- Born: 1983 (age 42–43) Portland, Maine
- Education: University of Houston (BFA) University of Houston (MFA)
- Known for: Painting

= Jeremy DePrez =

American Artist (born 1983)

Jeremy DePrez (born 1983) is an American painter.

== Early life and education ==

DePrez was born in Portland, Maine in 1983, and attended the University of Houston earning a Bachelor of Fine Arts (BFA) in painting in 2007 and a Master of Fine Arts (MFA) in painting in 2011.

== Work ==

DePrez’s paintings have been described as "precisely imprecise" abstractions that reference everyday objects such as floor tile patterning.

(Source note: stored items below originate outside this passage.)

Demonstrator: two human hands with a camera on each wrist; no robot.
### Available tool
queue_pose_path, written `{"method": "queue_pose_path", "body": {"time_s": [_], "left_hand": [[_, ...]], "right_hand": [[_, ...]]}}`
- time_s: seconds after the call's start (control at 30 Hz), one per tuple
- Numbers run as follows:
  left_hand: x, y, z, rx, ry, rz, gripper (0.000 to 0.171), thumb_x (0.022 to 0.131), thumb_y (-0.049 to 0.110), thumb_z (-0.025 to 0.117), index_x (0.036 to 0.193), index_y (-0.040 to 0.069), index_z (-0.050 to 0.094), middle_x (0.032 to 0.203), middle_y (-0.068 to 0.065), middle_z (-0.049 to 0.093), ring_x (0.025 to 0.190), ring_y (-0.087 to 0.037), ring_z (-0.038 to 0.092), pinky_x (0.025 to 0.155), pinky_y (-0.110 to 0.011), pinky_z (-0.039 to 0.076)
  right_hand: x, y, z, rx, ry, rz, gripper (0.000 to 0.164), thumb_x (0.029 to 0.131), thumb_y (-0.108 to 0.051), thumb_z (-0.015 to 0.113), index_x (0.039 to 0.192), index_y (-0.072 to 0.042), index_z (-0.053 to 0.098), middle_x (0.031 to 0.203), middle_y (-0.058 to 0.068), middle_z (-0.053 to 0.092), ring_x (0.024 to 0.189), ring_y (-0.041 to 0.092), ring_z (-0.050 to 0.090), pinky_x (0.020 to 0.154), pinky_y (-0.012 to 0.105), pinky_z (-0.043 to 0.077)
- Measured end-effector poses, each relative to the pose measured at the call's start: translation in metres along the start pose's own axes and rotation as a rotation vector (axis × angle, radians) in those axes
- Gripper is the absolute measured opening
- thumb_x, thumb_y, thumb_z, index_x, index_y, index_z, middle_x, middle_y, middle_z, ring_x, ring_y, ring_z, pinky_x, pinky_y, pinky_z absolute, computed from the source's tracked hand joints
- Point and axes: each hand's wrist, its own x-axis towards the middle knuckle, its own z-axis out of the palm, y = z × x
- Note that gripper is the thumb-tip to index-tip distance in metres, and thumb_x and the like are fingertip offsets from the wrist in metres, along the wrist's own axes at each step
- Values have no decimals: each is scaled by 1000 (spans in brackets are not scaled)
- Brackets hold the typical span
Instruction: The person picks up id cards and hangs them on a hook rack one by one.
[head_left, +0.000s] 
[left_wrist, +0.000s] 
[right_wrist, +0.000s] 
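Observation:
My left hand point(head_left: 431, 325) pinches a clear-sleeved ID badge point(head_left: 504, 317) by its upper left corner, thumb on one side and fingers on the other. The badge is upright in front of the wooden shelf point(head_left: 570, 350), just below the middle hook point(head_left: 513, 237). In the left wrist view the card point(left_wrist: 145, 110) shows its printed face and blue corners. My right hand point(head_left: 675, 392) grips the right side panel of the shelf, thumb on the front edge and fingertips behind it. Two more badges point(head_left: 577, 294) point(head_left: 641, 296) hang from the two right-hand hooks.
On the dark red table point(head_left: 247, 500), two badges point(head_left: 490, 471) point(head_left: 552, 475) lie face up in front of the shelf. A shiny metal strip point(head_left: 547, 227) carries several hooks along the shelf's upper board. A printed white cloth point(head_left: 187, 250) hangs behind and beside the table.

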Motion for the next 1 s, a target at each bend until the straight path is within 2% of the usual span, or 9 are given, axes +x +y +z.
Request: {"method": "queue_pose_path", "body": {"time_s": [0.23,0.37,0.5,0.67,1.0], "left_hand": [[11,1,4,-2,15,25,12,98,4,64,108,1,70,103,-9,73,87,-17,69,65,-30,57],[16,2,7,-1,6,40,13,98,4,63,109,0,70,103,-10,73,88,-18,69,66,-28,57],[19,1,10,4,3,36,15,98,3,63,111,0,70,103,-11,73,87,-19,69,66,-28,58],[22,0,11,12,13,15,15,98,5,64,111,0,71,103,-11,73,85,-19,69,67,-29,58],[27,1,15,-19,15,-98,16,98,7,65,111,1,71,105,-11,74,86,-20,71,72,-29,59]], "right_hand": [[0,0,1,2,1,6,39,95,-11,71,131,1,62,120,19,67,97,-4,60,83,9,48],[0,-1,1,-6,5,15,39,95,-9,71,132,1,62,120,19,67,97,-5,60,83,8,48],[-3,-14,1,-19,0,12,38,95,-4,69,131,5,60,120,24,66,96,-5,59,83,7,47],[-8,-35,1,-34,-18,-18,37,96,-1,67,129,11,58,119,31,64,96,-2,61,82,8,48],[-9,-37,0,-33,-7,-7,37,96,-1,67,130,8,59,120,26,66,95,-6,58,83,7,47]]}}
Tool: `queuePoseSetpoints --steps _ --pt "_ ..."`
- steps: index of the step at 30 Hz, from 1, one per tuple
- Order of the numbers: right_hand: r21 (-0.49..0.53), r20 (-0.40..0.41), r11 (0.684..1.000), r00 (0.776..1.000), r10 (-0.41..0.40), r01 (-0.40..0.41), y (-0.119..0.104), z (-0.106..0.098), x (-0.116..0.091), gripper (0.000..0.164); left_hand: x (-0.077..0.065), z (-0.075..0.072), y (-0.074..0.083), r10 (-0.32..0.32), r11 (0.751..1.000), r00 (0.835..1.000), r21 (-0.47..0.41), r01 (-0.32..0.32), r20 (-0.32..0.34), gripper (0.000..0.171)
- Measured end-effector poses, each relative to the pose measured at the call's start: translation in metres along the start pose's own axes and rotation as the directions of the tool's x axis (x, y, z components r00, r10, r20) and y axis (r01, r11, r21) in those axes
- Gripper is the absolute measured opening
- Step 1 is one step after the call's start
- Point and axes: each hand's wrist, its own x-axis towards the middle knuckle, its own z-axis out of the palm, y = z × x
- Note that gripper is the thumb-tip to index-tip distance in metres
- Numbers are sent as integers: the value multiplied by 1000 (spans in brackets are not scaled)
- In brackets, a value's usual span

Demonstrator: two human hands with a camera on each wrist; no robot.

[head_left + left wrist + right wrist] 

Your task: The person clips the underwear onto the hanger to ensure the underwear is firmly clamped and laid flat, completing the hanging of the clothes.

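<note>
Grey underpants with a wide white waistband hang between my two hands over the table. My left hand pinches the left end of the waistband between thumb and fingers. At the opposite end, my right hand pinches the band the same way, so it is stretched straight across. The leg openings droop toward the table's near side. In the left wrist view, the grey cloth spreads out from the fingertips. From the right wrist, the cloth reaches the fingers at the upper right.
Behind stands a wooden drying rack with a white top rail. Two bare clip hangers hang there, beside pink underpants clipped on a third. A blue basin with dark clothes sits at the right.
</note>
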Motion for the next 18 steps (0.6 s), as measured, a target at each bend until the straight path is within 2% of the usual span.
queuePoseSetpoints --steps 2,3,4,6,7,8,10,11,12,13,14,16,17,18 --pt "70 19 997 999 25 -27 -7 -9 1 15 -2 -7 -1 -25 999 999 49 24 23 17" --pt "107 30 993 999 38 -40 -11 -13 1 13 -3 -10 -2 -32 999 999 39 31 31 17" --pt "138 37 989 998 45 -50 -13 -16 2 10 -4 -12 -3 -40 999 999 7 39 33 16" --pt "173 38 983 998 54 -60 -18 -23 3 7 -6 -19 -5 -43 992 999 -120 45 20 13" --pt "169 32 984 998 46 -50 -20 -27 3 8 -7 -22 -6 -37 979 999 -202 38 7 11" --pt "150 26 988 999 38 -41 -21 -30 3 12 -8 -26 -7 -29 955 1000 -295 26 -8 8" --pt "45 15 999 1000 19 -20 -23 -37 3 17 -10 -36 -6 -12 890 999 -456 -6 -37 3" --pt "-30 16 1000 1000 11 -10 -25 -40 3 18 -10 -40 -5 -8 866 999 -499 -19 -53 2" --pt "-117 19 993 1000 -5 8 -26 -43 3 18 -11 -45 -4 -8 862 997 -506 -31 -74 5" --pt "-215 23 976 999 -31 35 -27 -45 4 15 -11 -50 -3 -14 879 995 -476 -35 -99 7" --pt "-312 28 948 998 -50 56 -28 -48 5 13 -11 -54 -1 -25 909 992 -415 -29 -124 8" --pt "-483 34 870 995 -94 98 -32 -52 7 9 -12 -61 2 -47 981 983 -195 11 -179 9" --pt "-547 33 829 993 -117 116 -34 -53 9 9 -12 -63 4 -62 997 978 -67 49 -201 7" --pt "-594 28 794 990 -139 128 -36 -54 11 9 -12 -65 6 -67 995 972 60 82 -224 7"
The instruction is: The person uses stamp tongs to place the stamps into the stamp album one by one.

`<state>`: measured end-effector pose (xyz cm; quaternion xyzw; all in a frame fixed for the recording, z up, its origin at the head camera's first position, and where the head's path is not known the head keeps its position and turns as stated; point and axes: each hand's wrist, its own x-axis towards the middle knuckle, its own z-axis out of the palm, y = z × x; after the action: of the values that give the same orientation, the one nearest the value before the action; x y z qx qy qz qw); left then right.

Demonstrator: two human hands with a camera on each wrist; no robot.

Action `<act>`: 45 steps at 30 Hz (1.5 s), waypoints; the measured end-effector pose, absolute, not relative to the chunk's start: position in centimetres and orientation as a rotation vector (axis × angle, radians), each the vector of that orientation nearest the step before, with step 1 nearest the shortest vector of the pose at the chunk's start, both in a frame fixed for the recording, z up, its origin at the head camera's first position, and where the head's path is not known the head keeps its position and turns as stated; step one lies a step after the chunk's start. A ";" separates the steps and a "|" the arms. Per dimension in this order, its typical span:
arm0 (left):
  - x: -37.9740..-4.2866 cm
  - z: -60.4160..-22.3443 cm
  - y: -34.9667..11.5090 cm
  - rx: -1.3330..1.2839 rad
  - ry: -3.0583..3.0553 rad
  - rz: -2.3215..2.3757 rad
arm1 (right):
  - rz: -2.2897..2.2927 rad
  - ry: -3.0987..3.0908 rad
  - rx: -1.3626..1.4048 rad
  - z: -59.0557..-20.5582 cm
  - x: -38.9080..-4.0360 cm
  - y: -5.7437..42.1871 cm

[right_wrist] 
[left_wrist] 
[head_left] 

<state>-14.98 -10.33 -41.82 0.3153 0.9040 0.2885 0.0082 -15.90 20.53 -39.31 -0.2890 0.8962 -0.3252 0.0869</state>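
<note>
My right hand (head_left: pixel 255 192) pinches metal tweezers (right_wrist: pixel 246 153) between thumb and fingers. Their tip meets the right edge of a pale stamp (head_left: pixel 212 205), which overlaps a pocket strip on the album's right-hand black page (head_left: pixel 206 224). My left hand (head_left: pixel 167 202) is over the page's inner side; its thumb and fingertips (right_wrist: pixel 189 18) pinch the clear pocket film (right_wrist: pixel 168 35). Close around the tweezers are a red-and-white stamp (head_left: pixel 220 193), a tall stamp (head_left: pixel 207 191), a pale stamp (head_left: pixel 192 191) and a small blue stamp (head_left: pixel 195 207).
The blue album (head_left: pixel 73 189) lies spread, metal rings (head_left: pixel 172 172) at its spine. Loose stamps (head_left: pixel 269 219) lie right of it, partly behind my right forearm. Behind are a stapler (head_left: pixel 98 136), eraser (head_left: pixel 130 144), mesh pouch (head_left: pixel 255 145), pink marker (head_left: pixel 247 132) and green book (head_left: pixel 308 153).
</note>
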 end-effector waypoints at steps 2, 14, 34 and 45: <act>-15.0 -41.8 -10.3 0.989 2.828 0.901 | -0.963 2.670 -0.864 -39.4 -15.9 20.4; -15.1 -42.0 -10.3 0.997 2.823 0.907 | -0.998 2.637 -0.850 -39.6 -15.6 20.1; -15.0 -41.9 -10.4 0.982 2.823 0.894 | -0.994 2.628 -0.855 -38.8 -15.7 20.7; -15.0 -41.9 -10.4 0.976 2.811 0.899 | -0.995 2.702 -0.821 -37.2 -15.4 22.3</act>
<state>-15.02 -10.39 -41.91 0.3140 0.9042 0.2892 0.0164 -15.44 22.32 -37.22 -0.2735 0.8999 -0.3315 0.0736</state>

Critics have noted art historical references to artists such as Alex Hay and Bridget Riley. Writer David Ebony highlighted DePrez’s irreverence toward abstract painting conventions and what he described as a "total disregard for the conventional boundaries" established by post-war art criticism, observing how DePrez merges elements of Op Art, Abstraction, and Color Field painting to create works with a "psychological dimension".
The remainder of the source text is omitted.